In the mountain fastnesses of Catalonia, the women wear, in lieu of a bonnet, a white veil, which falls to the waist behind, and a crossover fichu fashioned of cotton, and chiefly notable for a decorative border in a contrasting shade. Little is seen of the bodice beyond the tight sleeves, which finish at the wrist with a band of black velvet and a silver buckle, and the ankle-length skirt is almost concealed by a full round apron. All the jewellery common to the district is exceptionally massive and set with red or green stones, the pendent ear-rings of gold or silver being so heavy that they have to be supported by cords, lest they should tear the flesh.
A male peasant belonging to the same locality dons a short open coat of light-blue velvet, long-sleeved and boasting diminutive revers and silver buttons. The white cotton shirt introduces a turned-down collar and a gaily-coloured cravat, tied in a sailor's knot and drawn through a silver ring, and the waistcoat consists of striped red and white calico, while a scarlet sash supports tight knickerbockers of blue velvet. These are met by leggings of tan leather, the low shoes being attached by means of thongs, after the style of sandals. Shaped somewhat like a fool's cap, the peak of the scarlet head-dress is rolled over in front to form a wide flap immediately above the brows, a last touch being given by a striped red and yellow scarf thrown over the left shoulder, the ends edged with deep fringe and pendent balls. For the mayor, or that important local dignitary the driver of the diligence, the back of the coat is embroidered with a pot of flowers in florid tints, while another badge of office, pertaining to the same functionaries, is a patch of scarlet or green cloth on either elbow.

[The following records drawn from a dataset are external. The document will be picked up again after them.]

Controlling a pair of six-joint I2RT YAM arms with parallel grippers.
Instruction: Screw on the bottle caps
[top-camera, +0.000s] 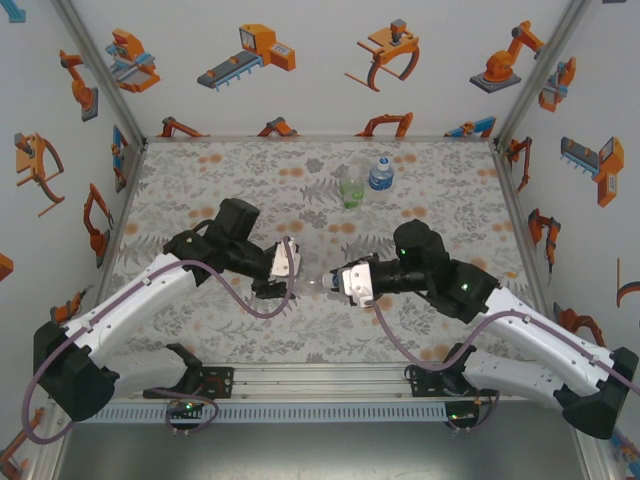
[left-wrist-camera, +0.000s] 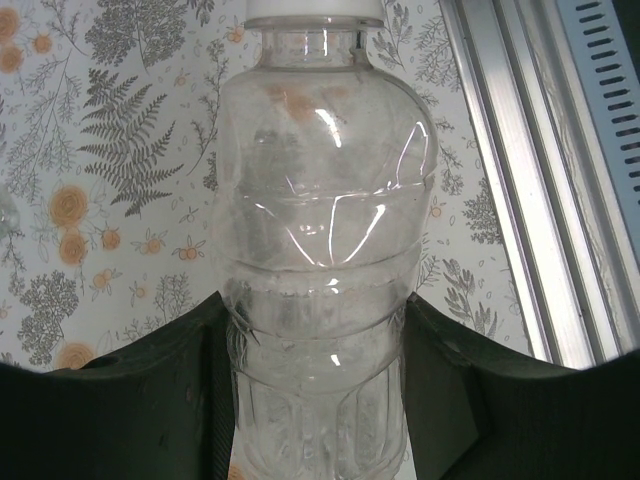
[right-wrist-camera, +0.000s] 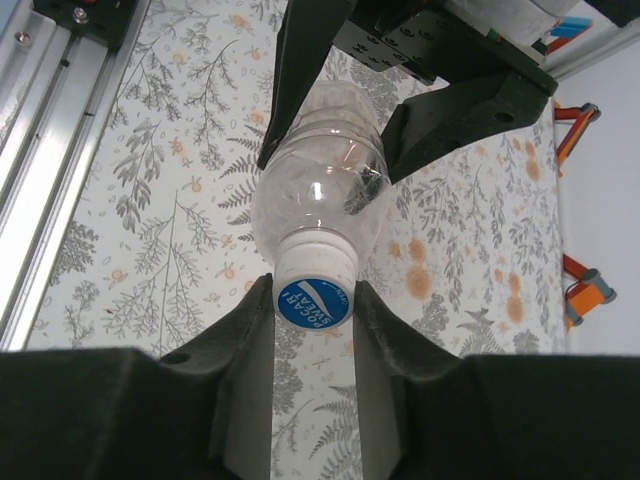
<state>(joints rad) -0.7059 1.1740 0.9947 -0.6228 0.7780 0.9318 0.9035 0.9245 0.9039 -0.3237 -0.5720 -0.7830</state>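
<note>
- Clear bottle (top-camera: 314, 283) held sideways over the mid worktop (top-camera: 200, 315); green-label bottle (top-camera: 350, 188) and blue-label bottle (top-camera: 380, 175) stand far back.
- Left end effector (left-wrist-camera: 318, 340) grips its lower body.
- Right end effector (right-wrist-camera: 314, 302) is closed on the white cap (right-wrist-camera: 313, 268).

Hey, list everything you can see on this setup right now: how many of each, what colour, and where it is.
plain bottle: one, clear, held on its side between the two grippers, mid-table
bottle cap: one, white with a blue printed top, on the plain bottle's neck
green-label bottle: one, clear, standing at the far middle of the table
blue-label bottle: one, clear, standing just right of the green one
table: one, grey floral cover with orange blotches
walls: white, orange robot drawings
rail: one, silver, along the near edge
left gripper: black, shut on the plain bottle's body
right gripper: black, shut on the bottle cap
</note>
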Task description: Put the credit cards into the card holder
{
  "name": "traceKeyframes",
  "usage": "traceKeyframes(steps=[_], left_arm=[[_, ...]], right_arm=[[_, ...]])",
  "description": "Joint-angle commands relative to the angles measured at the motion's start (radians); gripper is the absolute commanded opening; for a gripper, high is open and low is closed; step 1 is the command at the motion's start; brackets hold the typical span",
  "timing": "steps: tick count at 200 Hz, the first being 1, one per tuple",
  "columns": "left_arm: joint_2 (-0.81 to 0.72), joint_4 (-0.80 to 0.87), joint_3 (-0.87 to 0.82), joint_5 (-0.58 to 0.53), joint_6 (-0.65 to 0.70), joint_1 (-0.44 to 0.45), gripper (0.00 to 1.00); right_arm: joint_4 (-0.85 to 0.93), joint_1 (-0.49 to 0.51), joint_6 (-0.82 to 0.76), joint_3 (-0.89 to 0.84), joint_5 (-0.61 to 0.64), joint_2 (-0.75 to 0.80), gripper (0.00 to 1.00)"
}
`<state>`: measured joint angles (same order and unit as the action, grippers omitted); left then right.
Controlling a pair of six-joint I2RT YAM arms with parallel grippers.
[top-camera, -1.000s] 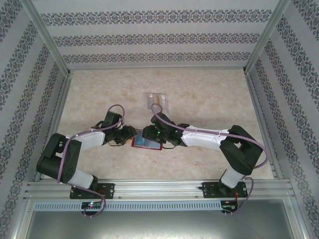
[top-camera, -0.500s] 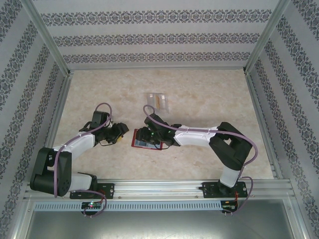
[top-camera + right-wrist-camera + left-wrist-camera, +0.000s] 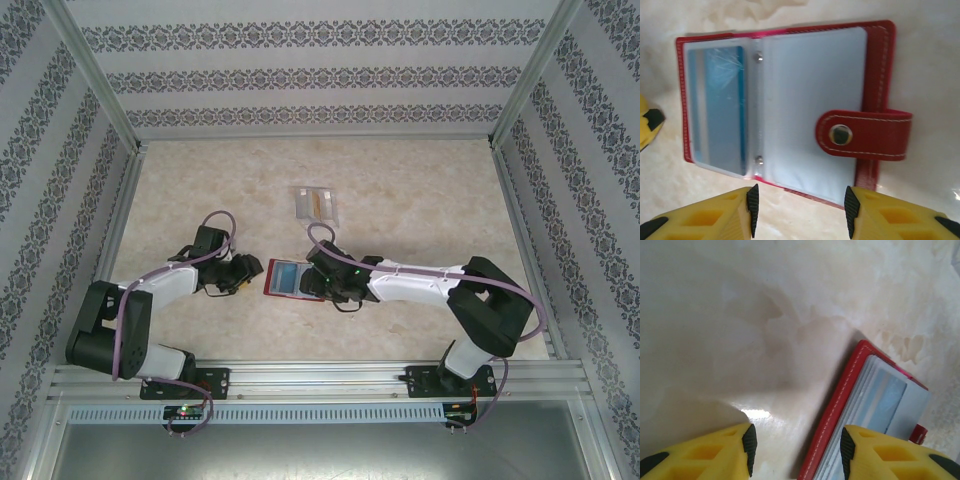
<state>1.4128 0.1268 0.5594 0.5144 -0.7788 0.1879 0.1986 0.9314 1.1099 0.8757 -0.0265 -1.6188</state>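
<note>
Red card holder (image 3: 875, 65) lies open on table (image 3: 740, 315), just ahead of right gripper (image 3: 799, 210), whose fingers stand apart, empty. Blue card (image 3: 722, 105) sits in pocket farthest from snap tab (image 3: 865, 135). Left gripper (image 3: 796, 450) fingers apart, empty, holder's stitched edge beside one fingertip. Other cards (image 3: 316, 201) wait in clear case (image 3: 332, 212), well beyond both. Best approach: one gripper pins holder flat, other feeds card square into pocket mouth.

Card holder (image 3: 286, 279) on table (image 3: 430, 190), card (image 3: 720, 105) inside it, case (image 3: 317, 203) behind
</note>
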Motion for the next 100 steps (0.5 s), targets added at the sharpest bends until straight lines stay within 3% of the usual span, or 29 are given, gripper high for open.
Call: traceKeyframes(steps=[1, 100], left_arm=[[0.017, -0.001, 0.017, -0.018, 0.033, 0.014, 0.5], [0.08, -0.026, 0.025, -0.003, 0.037, 0.024, 0.49]], right_arm=[[0.004, -0.008, 0.036, -0.007, 0.006, -0.016, 0.51], [-0.025, -0.017, 0.023, 0.014, -0.029, -0.055, 0.49]])
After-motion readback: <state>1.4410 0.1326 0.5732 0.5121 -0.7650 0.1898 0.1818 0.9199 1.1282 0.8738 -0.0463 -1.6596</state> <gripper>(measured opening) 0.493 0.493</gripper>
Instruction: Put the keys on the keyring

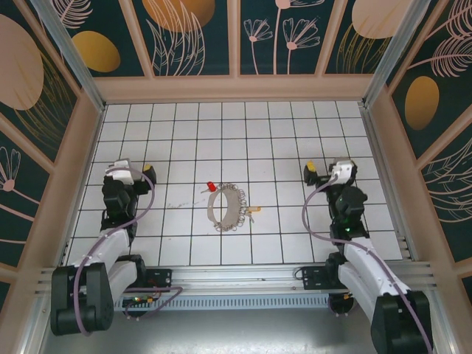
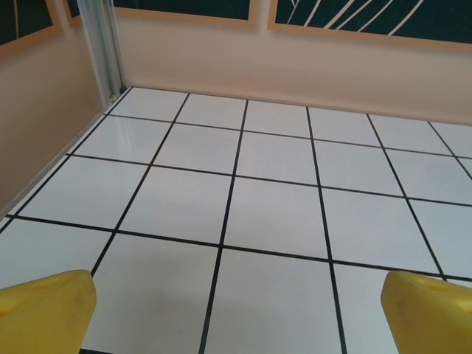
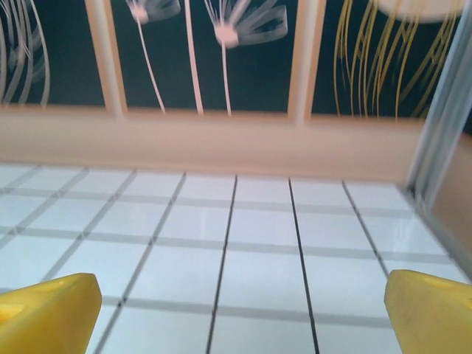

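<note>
Keyring flat on table | key seemingly touching its right edge | left gripper released | right gripper released

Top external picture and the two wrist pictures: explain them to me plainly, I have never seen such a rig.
The machine is two robot arms bolted at the near edge of a tiled table. The top picture looks down from above and behind them: left arm on the left, right arm on the right. The other two pictures come from a camera on each wrist; the yellow shapes in the bottom corners are that gripper's own fingertips. Between the arms lies a wire keyring with a red tag and small silvery pieces, and a small brass key just right of it. The left gripper and the right gripper are open and hold nothing.
</note>
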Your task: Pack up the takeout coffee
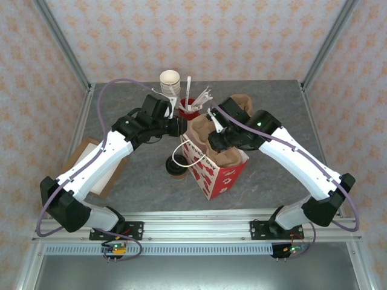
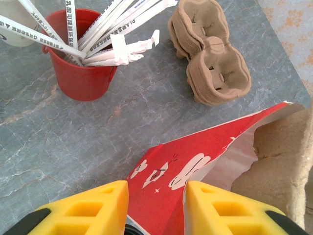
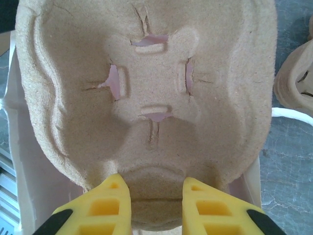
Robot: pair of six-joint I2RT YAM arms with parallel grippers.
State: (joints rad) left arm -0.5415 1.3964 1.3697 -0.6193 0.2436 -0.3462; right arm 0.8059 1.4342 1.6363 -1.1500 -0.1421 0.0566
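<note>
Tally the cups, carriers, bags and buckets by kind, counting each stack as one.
Red paper bag: 1
Red bucket: 1
Lidded coffee cup: 1
Stack of cream cups: 1
Stack of pulp carriers: 1
Single pulp carrier: 1
Total: 6

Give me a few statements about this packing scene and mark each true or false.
1. The right hand grips a pulp carrier. True.
2. The coffee is inside the bag. False: it stands on the table, beside the bag.
3. The red bucket holds wrapped straws. True.
4. The left hand is at the cup stack. False: it straddles the bag's rim.
</note>
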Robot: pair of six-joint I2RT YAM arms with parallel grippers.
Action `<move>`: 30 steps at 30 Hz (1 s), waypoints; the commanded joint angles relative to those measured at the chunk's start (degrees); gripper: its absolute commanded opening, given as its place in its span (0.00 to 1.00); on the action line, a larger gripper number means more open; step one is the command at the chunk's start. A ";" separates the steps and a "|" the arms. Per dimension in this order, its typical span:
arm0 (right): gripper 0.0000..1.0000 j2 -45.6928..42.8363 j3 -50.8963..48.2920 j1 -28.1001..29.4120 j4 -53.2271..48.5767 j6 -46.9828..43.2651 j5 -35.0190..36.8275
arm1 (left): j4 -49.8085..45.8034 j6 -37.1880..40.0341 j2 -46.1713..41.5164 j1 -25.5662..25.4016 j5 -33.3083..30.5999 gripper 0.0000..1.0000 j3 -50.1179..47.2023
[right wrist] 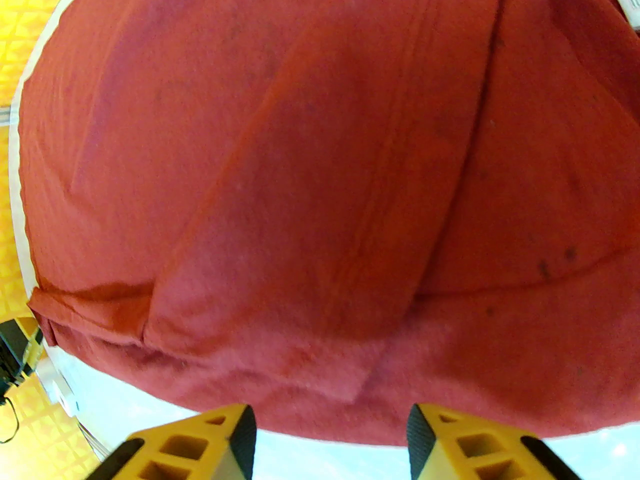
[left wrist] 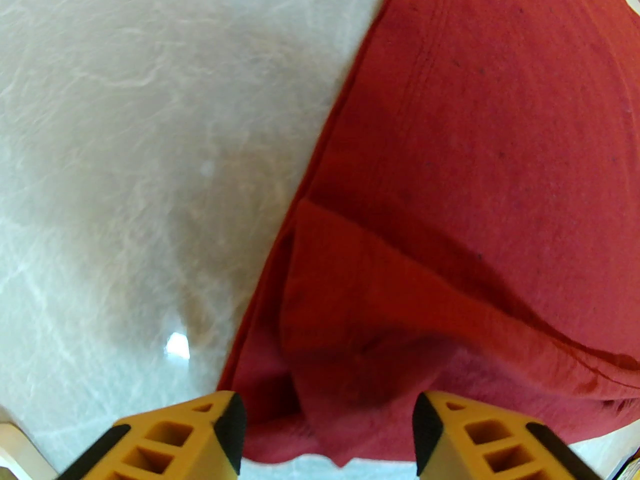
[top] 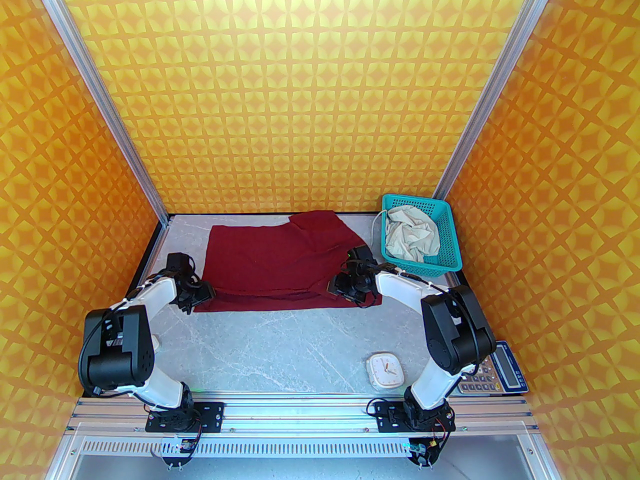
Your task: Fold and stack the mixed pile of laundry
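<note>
The left jaws are held spread and empty over the lower-left corner of the maroon shirt [top: 270, 263], and the right jaws are likewise spread at its lower-right hem. The shirt is laid flat and softly creased at mid-frame on the grey marbled bench [top: 280, 348]. Cream shorts [top: 412, 235] are crumpled in the teal mesh basket [top: 452, 248], centre right.

3 walls [top: 320, 93] papered in an orange-and-yellow star pattern enclosed the grey marbled desk [top: 280, 348], with 2 aluminium posts [top: 100, 88] at the back corners, brightly lit.

Matt cloth shirt [top: 270, 263], glossy marbled table [top: 280, 348]
</note>
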 commanded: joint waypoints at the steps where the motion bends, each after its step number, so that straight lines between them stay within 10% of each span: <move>1: 0.54 2.30 0.60 0.05 3.74 2.20 -1.21 | 0.96 1.03 0.39 -0.44 -0.30 0.57 1.30; 19: 0.39 6.68 2.76 0.10 8.64 6.38 -5.04 | 0.69 1.69 0.07 -0.46 -0.46 0.53 2.01; 30: 0.00 8.29 8.70 0.12 8.36 6.82 -5.00 | 0.76 2.23 0.12 -0.47 -0.52 0.47 3.22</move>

A peasant woman of Asturias, is distinguished by a full skirt below the knees, and a short narrow apron of black velvet traced with a checked design in silver braid. A joyously-patterned cotton handkerchief is arranged on the head, and tied in a butterfly bow in front, and the tight bodice boasts closely-fitting sleeves, turned back with black velvet cuffs embroidered in a variety of brilliant shades, a small fringed shawl crossing at the bust and tying at the waist behind. White thread stockings and black shoes complete the picture.